Tutto questo non può essere sostituito da una dimensione non produttiva. In
questo senso, ritengo che Marx avesse ragione quando diceva che l’homo faber,
l’operaio, è il fondamento di un senso di autostima. Il lavoro, come la
produttività, sono fondamentali nella costruzione del rispetto di sé e della
struttura familiare. Non credo si possa avere una cittadinanza sociale che si
basi sul lavoro part- time, o sull’assenza di lavoro, come fonti alternative da
cui trarre soddisfazione. Questo vale sia per le donne sia per gli uomini. La
questione, per noi oggi, è come tornare ad avere il controllo del “posto di
lavoro”. La mia opinione è che bisogna prevenire la possibilità che i
lavoratori pratichino la flessibilità. Non significa inibire la forza lavoro,
ma, ad esempio, evitare che qualcuno che abbia lavorato nello stesso ufficio o
nella stessa azienda per otto o dieci anni non si veda riconosciuto il diritto
a continuare a lavorare (anche solo per il fatto di aver investito parte della
sua vita in quel lavoro). Questo accade perché quello che si configura è un
sistema di flessibilità che non fa ricadere alcuna responsabilità sui datori di
lavoro. (…). Credo che ciò di cui abbiamo davvero bisogno sia fare i conti con
i modi in cui questa figura disfunzionale – il capitalismo flessibile – possa
essere fronteggiato dallo Stato. (…). È vero che la robotica sta sostituendo
certi tipi di lavoro. Il lavoro che più sta subendo questo processo è quello
dei lavori di manutenzione di basso livello. È stata una sorpresa per noi
apprendere che in realtà l’ambito di applicazione delle macchine digitali nel
lavoro manuale è praticamente arrivato ai suoi limiti estremi e che molte delle
cose che la gente fa manualmente, più o meno lavori di manutenzione come
l’idraulico, l’elettricista, e così via, sono già meccanizzati al massimo delle
possibilità. Esattamente come per il lavoro industriale, sia per il lavoro
qualificato sia per quello non qualificato si è arrivati a una sorta di limite.

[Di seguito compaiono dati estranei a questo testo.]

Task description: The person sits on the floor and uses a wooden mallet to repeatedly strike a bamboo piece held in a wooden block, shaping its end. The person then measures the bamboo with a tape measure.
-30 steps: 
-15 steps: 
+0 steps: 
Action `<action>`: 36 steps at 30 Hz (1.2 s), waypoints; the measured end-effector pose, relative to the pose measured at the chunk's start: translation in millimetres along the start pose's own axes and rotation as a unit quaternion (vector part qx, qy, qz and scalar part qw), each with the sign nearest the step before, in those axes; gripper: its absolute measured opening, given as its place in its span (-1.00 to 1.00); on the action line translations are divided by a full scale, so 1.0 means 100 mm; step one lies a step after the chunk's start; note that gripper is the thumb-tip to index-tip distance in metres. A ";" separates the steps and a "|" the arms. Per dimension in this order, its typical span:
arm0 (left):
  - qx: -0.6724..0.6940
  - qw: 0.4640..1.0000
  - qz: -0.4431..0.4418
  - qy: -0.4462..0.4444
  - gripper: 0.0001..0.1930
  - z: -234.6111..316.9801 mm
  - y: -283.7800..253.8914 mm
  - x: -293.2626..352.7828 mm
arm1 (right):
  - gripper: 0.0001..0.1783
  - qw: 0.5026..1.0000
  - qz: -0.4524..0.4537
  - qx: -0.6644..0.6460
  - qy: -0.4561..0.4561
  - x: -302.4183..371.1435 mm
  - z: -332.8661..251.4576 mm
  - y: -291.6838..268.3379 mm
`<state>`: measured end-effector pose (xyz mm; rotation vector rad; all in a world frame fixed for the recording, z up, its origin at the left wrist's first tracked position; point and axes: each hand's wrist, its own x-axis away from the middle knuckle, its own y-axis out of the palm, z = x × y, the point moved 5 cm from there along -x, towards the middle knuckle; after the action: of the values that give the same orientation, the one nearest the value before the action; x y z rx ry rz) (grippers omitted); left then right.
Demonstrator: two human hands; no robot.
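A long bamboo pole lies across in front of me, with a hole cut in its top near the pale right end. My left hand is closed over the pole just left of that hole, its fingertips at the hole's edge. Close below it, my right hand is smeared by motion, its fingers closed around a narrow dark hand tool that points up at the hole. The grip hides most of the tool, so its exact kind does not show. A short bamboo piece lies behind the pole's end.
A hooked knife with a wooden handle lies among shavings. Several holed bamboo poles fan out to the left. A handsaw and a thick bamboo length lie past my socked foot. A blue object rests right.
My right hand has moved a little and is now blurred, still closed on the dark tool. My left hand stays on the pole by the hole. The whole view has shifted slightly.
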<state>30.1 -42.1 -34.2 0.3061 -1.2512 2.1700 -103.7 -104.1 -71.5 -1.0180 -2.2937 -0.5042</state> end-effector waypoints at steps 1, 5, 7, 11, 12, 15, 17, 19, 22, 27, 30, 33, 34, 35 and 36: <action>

Le macchine stanno colonizzando la piccola borghesia. Posti di lavoro come
quello degli addetti agli sportelli di banca, quello di chi raccoglie gli
ordini per gli acquisti, o i centralinisti, tutti lavori burocratici di basso
livello, stanno soccombendo sotto il potere della robotica digitale. Questa
tecnologia particolarmente efficace sta scalzando il concetto di forza lavoro
della società dei colletti bianchi. Ciò si interseca con il fatto che le classi
stagnanti in questa fase del capitalismo, siano proprio quelle dei lavoratori
delle classi medio-basse. Posto che non dobbiamo considerare le macchine, tutta
la tecnologia digitale, come uno spauracchio, dobbiamo sapere che gli effetti
di questa trasformazione si stanno concentrando sulla classe che, in questo
momento, risulta estremamente vulnerabile e che è stata largamente
marginalizzata dal neoliberalismo, proprio in nome della ragione di mercato.
Tutto questo, direi, rispecchia il bisogno che lo Stato assuma un ruolo
maggiore nel supporto alle classi medio basse, garantendo il lavoro, anche se
quel lavoro non produce profitto o potrebbe essere anche svolto da una
macchina. Dobbiamo tornare a credere che lo Stato possa entrare effettivamente
in opposizione al neoliberalismo, anziché esserne definitivamente schiavo.